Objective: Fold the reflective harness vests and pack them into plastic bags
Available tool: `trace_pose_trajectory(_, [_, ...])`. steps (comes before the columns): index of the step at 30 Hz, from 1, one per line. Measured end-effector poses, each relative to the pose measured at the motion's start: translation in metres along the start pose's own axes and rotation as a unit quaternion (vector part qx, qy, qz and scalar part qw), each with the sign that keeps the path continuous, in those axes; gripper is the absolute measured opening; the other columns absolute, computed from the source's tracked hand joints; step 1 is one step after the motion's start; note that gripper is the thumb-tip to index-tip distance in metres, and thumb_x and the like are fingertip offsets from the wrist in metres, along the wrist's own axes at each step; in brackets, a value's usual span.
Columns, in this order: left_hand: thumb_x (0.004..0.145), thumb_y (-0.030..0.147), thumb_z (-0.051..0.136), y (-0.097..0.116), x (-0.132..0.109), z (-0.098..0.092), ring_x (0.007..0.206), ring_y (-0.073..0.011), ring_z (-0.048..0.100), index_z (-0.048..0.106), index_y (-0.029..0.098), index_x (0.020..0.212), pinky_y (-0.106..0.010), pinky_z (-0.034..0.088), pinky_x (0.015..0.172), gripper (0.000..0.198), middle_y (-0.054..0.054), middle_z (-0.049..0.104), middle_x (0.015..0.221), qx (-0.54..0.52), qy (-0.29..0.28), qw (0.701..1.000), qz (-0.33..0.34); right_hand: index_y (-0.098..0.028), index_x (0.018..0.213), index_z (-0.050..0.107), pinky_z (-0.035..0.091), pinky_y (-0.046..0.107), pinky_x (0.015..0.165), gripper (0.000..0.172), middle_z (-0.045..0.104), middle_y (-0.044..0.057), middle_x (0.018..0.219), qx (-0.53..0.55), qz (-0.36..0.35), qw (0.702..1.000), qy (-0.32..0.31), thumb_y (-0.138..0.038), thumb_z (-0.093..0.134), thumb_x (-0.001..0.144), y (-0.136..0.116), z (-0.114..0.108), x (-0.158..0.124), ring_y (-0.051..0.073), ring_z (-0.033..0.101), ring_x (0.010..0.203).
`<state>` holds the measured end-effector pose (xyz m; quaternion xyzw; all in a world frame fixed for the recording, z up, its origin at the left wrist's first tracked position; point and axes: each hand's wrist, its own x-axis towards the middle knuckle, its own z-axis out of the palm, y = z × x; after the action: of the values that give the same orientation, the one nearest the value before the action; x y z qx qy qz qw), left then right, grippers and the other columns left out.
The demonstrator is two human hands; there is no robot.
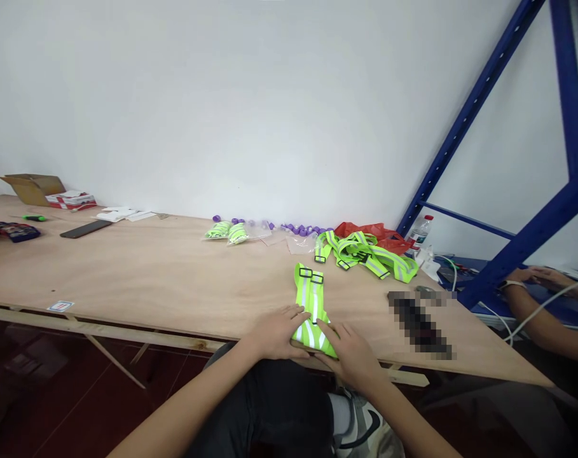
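Observation:
A neon yellow-green reflective strap harness lies partly folded at the front edge of the table, its two black buckles pointing away from me. My left hand grips the folded bundle from the left, fingers over the top. From the right, my right hand holds the same bundle, its thumb side near the table edge. The underside of the fold is hidden by my hands. Beyond it lies a loose pile of similar reflective straps with black buckles.
Two bagged strap bundles, clear plastic bags, purple rolls and a red plastic bag line the wall. A pixelated dark object lies right. A blue metal frame rises beside another person's arm. Far left stands a cardboard box.

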<state>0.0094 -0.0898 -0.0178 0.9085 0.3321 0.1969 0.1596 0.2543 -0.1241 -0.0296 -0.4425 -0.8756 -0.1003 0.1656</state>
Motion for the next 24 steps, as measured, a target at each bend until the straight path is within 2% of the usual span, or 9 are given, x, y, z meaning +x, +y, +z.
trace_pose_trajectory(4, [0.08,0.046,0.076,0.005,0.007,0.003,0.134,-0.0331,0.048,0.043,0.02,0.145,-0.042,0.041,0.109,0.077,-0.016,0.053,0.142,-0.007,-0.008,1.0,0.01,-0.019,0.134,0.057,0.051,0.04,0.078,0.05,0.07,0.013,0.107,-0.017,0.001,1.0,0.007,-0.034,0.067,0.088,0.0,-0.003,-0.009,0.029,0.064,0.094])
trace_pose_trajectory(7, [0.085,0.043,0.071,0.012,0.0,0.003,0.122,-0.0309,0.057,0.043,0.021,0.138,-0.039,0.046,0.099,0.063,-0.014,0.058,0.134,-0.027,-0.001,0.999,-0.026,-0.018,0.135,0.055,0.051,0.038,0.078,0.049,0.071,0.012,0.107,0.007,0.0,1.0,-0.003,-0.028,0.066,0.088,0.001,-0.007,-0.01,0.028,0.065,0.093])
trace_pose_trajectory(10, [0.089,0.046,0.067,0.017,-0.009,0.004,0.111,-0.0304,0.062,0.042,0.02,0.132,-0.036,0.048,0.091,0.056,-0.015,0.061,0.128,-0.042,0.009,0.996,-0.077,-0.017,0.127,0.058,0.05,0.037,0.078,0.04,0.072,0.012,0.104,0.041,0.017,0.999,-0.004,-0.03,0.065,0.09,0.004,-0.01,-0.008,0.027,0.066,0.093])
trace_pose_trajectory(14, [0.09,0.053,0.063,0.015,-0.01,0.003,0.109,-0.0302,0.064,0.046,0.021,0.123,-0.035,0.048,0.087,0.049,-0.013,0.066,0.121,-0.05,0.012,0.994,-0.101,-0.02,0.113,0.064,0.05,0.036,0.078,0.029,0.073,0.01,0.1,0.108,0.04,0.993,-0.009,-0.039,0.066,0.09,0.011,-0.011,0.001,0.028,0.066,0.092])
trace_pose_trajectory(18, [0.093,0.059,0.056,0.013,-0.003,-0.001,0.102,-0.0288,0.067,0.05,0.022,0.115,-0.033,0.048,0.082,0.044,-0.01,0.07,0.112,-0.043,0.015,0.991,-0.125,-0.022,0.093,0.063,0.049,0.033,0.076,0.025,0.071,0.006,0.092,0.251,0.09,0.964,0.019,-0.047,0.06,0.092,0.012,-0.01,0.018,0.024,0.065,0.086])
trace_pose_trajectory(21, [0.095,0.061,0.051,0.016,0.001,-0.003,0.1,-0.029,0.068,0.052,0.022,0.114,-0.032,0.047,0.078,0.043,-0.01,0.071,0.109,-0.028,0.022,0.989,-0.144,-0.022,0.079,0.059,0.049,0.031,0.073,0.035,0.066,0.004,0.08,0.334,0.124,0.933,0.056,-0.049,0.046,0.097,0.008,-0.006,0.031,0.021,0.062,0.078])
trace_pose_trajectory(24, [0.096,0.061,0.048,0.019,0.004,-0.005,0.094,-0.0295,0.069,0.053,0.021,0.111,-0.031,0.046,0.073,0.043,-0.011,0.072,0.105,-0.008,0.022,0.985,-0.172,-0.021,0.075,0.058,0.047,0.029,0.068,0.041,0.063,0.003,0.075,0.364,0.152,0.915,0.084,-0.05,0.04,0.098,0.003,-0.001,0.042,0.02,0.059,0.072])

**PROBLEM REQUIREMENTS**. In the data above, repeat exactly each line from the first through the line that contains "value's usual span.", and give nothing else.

**RESPONSE BOX**.
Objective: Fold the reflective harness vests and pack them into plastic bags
Available tool: `trace_pose_trajectory(_, [_, ...])`. steps (comes before the columns): index of the step at 30 Hz, from 1, one per line. Measured end-effector poses, each relative to the pose measured at the motion's start: translation in metres along the start pose's own axes and rotation as a unit quaternion (vector part qx, qy, qz and scalar part qw), each with the sign that keeps the path continuous, in those axes; gripper is the absolute measured opening; the other columns absolute, computed from the source's tracked hand joints; step 1 is one step after the motion's start; note that gripper is the thumb-tip to index-tip distance in metres, and thumb_x and the like are fingertip offsets from the wrist in metres, along the wrist's own axes at each step; in brackets, a value's usual span.

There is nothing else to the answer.